From: Keith A. Lewis (lewis_at_spyder.mitre.org)
Date: 04/29/04


Date: Thu, 29 Apr 2004 19:13:41 +0000 (UTC)

Francois Grieu <fgrieu@francenet.fr> writes in article <fgrieu-73C601.10142129042004@news.fu-berlin.de> dated Thu, 29 Apr 2004 10:14:21 +0200:
>Let p(b,n,d) be the probability that among a set of
>n ramdom vectors of b bits, there exists two distinct
>vectors which differ by at most d bits out of b.
>
>We restrict to integers such that b>0, n>0, 0<=d<=b
>
>
>Except for typo, we have:
>
>[1] p(b,1,d) = 0
>
>[2] p(b,2,d) = sum C(b,j)/2^b with C(i,j) = i! / j! / (i-j)!
> j=0..d
>
>[3] p(b,2^b,d) = 1
>
>[4] p(b,n+1,d) > p(b,n,d) or p(b,n+1,d) = p(b,n,d) = 1
>(in other words: p grows with n, then becomes stationary with p=1)
>
>assuming n<=2^b
>[5] p(b,n,0) = 1 - prod (1 - j/2^b)
> j=0..n-1
>
>assuming n>1
>[6] p(b,n,b) = 1
>
>assuming n>1
>[7] p(b,n,d+1) > p(b,n,d) or p(b,n,d+1) = p(b,n,d) = 1
>(in other words: p grows with d, then becomes stationary with p=1)
>
>
>So far I fail to find a workable technique to exactly compute
>p(n,b,d) in the general case.
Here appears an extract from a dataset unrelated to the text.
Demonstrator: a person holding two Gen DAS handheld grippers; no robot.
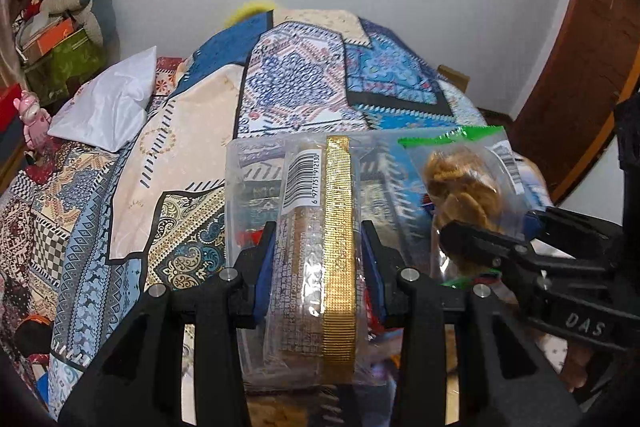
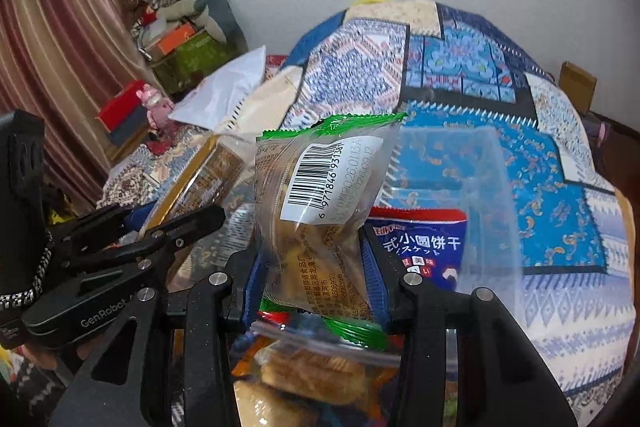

I wonder if in the domain
>2 <= n <= 2^(b/3) a valid approximation could be:
>[8] p(b,n,d) =~ 1 - (1 - p(b,2,d))^(n(n-1)/2)
>
>I also fail to characterise
> N(b,d) = min(n such that p(b,n,d)=1)
> D(b,n) = min(d such that p(b,n,d)=1)
>(in other word: when it is impossible to find n vectors which
>all differ by at least d bits)

If d is even, each bit vector "occupies" a space within d/2 of the bit
vector. That's sum( b!/j!/(b-j)! )
               j=0..d/2

So N(b,d) is at most 2^b / the above sum.

--Keith Lewis klewis {at} mitre.org
The above may not (yet) represent the opinions of my employer.